Jackey-Huo / sse2neon

A translator from Intel SSE intrinsics to Arm/Aarch64 NEON implementation

Geek Repo:Geek Repo

Github PK Tool:Github PK Tool

sse2neon

Build Status

A C/C++ header file that converts Intel SSE intrinsics to Arm/Aarch64 NEON intrinsics.

Introduction

sse2neon is a translator of Intel SSE (Streaming SIMD Extensions) intrinsics to Arm NEON, shortening the time needed to get an Arm working program that then can be used to extract profiles and to identify hot paths in the code. The header file sse2neon.h contains several of the functions provided by Intel intrinsic headers such as <xmmintrin.h>, only implemented with NEON-based counterparts to produce the exact semantics of the intrinsics.

Mapping and Coverage

Header file Extension
<mmintrin.h> MMX
<xmmintrin.h> SSE
<emmintrin.h> SSE2
<pmmintrin.h> SSE3
<tmmintrin.h> SSSE3
<smmintrin.h> SSE4.1
<nmmintrin.h> SSE4.2
<wmmintrin.h> AES

sse2neon aims to support SSE, SSE2, SSE3, SSSE3, SSE4.1, SSE4.2 and AES extension.

In order to deliver NEON-equivalent intrinsics for all SSE intrinsics used widely, please be aware that some SSE intrinsics exist a direct mapping with a concrete NEON-equivalent intrinsic. However, others lack of 1-to-1 mapping, that means the equivalents are implemented using several NEON intrinsics.

For example, SSE intrinsic _mm_loadu_si128 has a direct NEON mapping (vld1q_s32), but SSE intrinsic _mm_maddubs_epi16 has to be implemented with 13+ NEON instructions.

Usage

  • Put the file sse2neon.h in to your source code directory.

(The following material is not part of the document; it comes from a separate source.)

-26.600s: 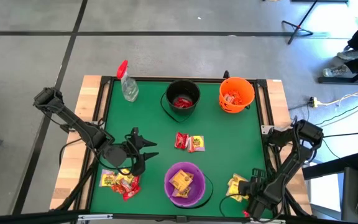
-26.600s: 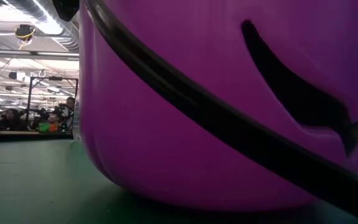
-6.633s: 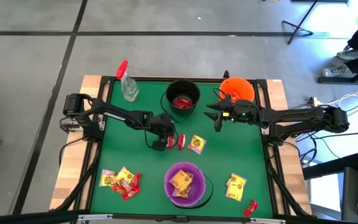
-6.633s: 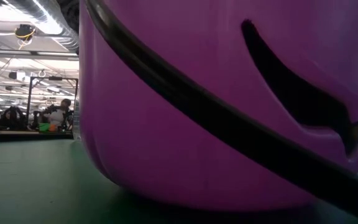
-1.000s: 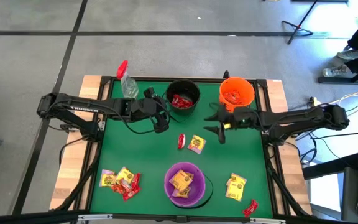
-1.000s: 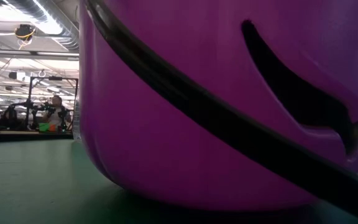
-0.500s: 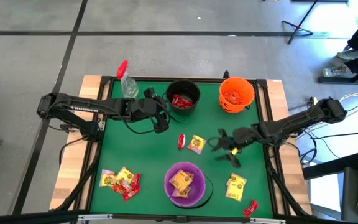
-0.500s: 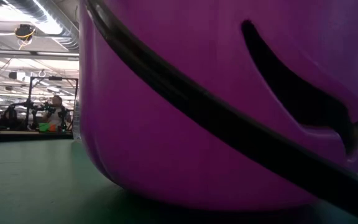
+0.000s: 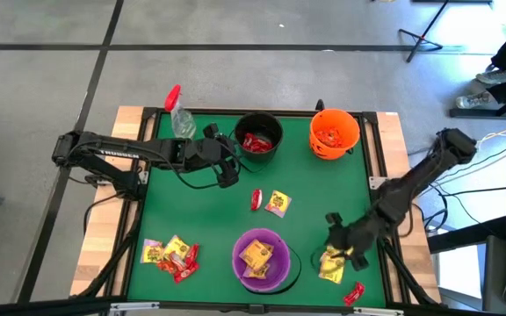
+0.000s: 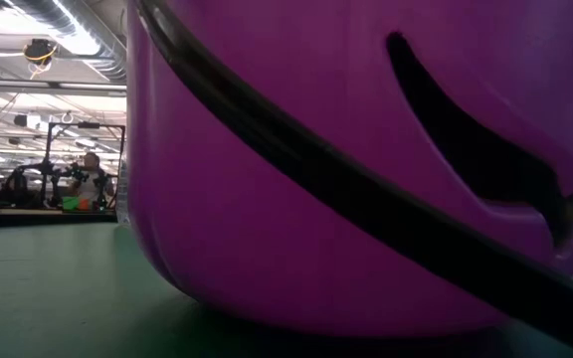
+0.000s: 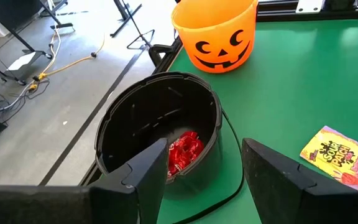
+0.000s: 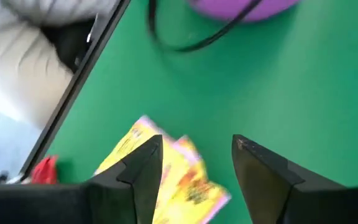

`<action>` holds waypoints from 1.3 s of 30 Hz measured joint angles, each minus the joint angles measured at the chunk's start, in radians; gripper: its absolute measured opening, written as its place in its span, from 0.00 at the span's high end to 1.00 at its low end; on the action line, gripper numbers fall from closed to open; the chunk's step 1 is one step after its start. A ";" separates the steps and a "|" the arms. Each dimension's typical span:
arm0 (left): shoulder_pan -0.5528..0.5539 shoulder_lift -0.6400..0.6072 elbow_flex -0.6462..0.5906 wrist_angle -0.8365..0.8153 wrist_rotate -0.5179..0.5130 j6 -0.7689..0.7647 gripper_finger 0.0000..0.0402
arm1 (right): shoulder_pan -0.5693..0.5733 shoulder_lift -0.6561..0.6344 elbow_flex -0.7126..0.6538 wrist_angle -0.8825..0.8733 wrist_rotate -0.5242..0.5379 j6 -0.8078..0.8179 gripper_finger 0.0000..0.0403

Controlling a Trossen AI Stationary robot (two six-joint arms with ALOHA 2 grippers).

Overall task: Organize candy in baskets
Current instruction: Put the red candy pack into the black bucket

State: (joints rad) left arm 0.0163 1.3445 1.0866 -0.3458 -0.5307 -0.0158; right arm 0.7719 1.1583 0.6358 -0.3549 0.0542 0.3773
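Three baskets stand on the green table: a black one (image 9: 258, 138) and an orange one (image 9: 333, 132) at the far side, a purple one (image 9: 261, 259) near the front. Red candy (image 11: 184, 150) lies in the black basket, yellow candy (image 9: 255, 254) in the purple one. Loose candy lies mid-table (image 9: 271, 202), near left (image 9: 170, 254) and near right (image 9: 331, 265). My left gripper (image 9: 231, 167) hangs open beside the black basket (image 11: 160, 124). My right gripper (image 9: 336, 244) stands open just above the near-right yellow packets (image 12: 166, 177), fingers slanting down.
A clear spray bottle (image 9: 179, 116) with a red trigger stands at the far left corner. A single red packet (image 9: 354, 294) lies by the near right corner. The purple basket (image 10: 366, 169) fills the low view. The purple basket's wire handle (image 12: 185, 43) lies on the mat.
My right gripper has swung from beside the orange basket toward the table's near right corner and tipped more steeply down, ending over the yellow packets there. Its fingers have kept the same gap.
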 joint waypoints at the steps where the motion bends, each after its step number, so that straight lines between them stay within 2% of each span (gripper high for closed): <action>1: 0.000 0.000 0.000 0.000 0.000 0.000 0.52 | 0.020 0.031 0.019 -0.012 -0.001 0.010 0.53; 9: 0.000 0.000 0.000 0.000 0.000 0.000 0.52 | 0.127 0.253 0.168 -0.131 -0.133 0.111 0.53; 16: 0.000 0.000 0.000 -0.001 0.000 0.000 0.52 | 0.187 0.296 0.244 -0.117 -0.218 0.279 0.52; 20: 0.000 0.000 0.000 -0.001 0.000 0.000 0.52 | 0.239 0.321 0.253 -0.047 -0.272 0.408 0.44; 25: 0.000 0.000 0.000 -0.001 0.000 0.000 0.52 | 0.287 0.399 0.254 -0.031 -0.276 0.448 0.31; 29: 0.000 0.000 0.000 -0.001 0.000 0.000 0.52 | 0.298 0.474 0.252 -0.038 -0.248 0.430 0.25; 34: 0.000 0.000 0.000 -0.001 0.000 0.000 0.52 | 0.296 0.544 0.259 -0.057 -0.189 0.430 0.24; 39: 0.000 0.000 0.000 0.000 0.000 0.000 0.52 | 0.296 0.570 0.260 -0.081 -0.183 0.427 0.30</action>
State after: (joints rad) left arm 0.0166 1.3445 1.0866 -0.3454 -0.5310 -0.0158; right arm 1.0679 1.7283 0.8955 -0.4356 -0.1289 0.8044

  • Locate the following SSE header files included in the code:

#include <xmmintrin.h>
#include <emmintrin.h>

{p,t,s,n,w}mmintrin.h should be replaceable, but the coverage of these extensions might be limited though.

  • Replace them with:
#include "sse2neon.h"
  • Explicitly specify platform-specific options to gcc/clang compilers.
    • On ARMv8-A targets, you should specify the following compiler option: (Remove crypto and/or crc if your architecture does not support cryptographic and/or CRC32 extensions)
    -march=armv8-a+fp+simd+crypto+crc
    • On ARMv7-A targets, you need to append the following compiler option:
    -mfpu=neon

Compile-time Configurations

Considering the balance between correctness and peformance, sse2neon recognizes the following compile-time configurations:

  • SSE2NEON_PRECISE_MINMAX: Enable precise implementation of _mm_min_ps and _mm_max_ps. Turned off by default. If you need consistent results such as NaN special cases, define the macro as 1 before including sse2neon.h.

Run Built-in Test Suite

sse2neon provides a unified interface for developing test cases. These test cases are located in tests directory, and the input data is specified at runtime. Use the following commands to perform test cases:

$ make check

You can specify GNU toolchain for cross compilation as well. QEMU should be installed in advance.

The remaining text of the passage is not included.